Wajah Luna menjadi masam karena mendengar persekutuan tak jelas. Jika disuruh memilih dari tiga pria ini. Ia jelas enggan. Kenapa wanita SMA identik suka dengan pria brengsek yang terbilang badboy.
Sebagai wanita yang lebih tua ia sama sekali tak paham.
Brian dan kedua temannya terkekeh, jelas senang mendengar bahwa mereka diperebutkan dan di teriaki, namun mereka Belum puas karena gadis incarannya malah memasang wajah tak sedap.
"Suasana jadi sangat ramai, ya." Angga maju, berkata dengan nada dingin. Ia melirik ke arah kerumunan wanita yang menatapnya penuh ingin. "aku benci keramaian, gimana kali kita pindah tempat yang lebih sepi, Gadis cantik."
"Ogah"
"Jangan judes gitulah." Kali ini Yusuf yang terkenal ramah dan penuh senyuman berkata. Ia mendekat, merentangkan tangan, dengan sok akrab merangkul Luna. "gimana kalau kita ke kantin bareng, yuk Brian yang teraktir."
Melihat tangan yang sok akrab merangkul, Luna langsung menepis dengan kasar. "Jangan sentuh, Napa. Dih!" ucapnya dengan nada kesal.
"Ngaco!" Putus Brian. "Gini aja, Lun. Lupakan si Angga dan Yusuf. Gimana kalau kita makan ke kantin, berdua aja. Aku mau makan sama kamu doang. Gimana?"
Godaan dari Brian dengan sangat PD. Brian tahu, bahwa cewe ini dulu Naksir berat dengannya maka dari itu dia melakukan serangan pertama.
"Kyaa!!"
"Bawa aku aja Brian!!"
Begitu teriakan para wanita. Sementara Luna sudah ingin muntah dan tangannya gatel untuk menonjok mereka. Dia baru saja kena masalah karena skandal Niko, jika buat masalah lagi besar kemungkinan dia kena skor. Maka ia harus sabar.

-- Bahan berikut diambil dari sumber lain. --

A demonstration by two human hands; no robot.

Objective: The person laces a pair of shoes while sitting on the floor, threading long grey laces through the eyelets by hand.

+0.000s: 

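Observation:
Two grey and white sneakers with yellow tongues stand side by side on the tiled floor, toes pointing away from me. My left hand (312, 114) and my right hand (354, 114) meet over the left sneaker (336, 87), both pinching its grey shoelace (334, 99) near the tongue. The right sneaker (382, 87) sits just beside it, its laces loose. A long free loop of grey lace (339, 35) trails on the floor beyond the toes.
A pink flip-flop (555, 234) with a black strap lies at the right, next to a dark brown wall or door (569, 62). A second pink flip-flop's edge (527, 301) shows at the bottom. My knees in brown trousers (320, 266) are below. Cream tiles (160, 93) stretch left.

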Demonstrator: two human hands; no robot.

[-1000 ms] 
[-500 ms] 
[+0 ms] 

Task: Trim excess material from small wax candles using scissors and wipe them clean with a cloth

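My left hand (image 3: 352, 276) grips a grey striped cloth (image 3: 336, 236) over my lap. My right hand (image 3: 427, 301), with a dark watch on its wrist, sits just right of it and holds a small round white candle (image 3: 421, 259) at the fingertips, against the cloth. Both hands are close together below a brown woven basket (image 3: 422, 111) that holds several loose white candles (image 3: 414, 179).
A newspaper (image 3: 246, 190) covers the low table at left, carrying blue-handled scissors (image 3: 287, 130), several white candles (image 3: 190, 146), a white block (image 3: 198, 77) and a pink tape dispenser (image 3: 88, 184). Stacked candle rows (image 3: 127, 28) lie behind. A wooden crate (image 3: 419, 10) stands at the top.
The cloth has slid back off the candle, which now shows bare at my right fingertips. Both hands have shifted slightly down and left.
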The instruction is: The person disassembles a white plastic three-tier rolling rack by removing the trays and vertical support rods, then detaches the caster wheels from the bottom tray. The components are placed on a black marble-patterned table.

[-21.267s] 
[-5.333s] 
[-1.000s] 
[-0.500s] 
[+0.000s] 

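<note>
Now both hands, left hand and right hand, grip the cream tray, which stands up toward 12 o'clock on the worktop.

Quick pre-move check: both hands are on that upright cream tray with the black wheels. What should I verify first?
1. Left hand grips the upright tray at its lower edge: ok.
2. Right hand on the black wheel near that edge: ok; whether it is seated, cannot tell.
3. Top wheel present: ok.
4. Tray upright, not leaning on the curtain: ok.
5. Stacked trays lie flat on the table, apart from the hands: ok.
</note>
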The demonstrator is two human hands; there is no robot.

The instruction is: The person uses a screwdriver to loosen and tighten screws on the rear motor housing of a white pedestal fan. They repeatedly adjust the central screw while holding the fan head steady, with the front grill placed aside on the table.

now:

"Hei Brian! Ini gak seperti rencana kita! Jangan monopoli Luna sendiri!" Seru Angga dan Yusuf bersamaan.
"Gimana ya, tapi Luna pasti lebih milih aku lah. Daripada kalian. Benar bukan Luna?" tanya Brian.
"Brian kamu gak usah mulai ya. Luna bakal makan sama aku!" Tegur Angga
"Gak dia makan sama aku!" Kali ini Yusuf angkat suara
Mereka bertiga yang katanya besti sekarang saling berseru marah karena memperebutkan wanita. Hal ini membuat geger semua orang.
Luna mengigit bibir. Suara di koridor makin bising, ia benci suara berisik. Kini emosinya sudah meluap, ia sangat geram.
"Kalian ini! Aku gak akan—"
Ucapan Luna terputus kala suara kaki berjalan mendekatinya, ia tak sadar kala itu. Tiba-tiba saja seorang pria datang mendekati Luna.
Dia gagah, rambut hitam rapi, mukanya putih laksana salju, kacamata bulat di wajah membuat dia menjadi terlihat pintar.
"Gak, Luna ga akan makan sama kalian," ucap pria tersebut mendekat, kedua tangan di masukkan ke dalam saku.
Si pria itu tanpa permisi lewat begitu saja, merangkul Luna Seolah dia adalah miliknya.
"Luna bakal makan sama aku, benar begitu kan. Luna. Seperti biasa?" Lelaki itu tersenyum seraya menatap Luna dalam.
Sementara Luna mematung, kedua mata membulat. "Al?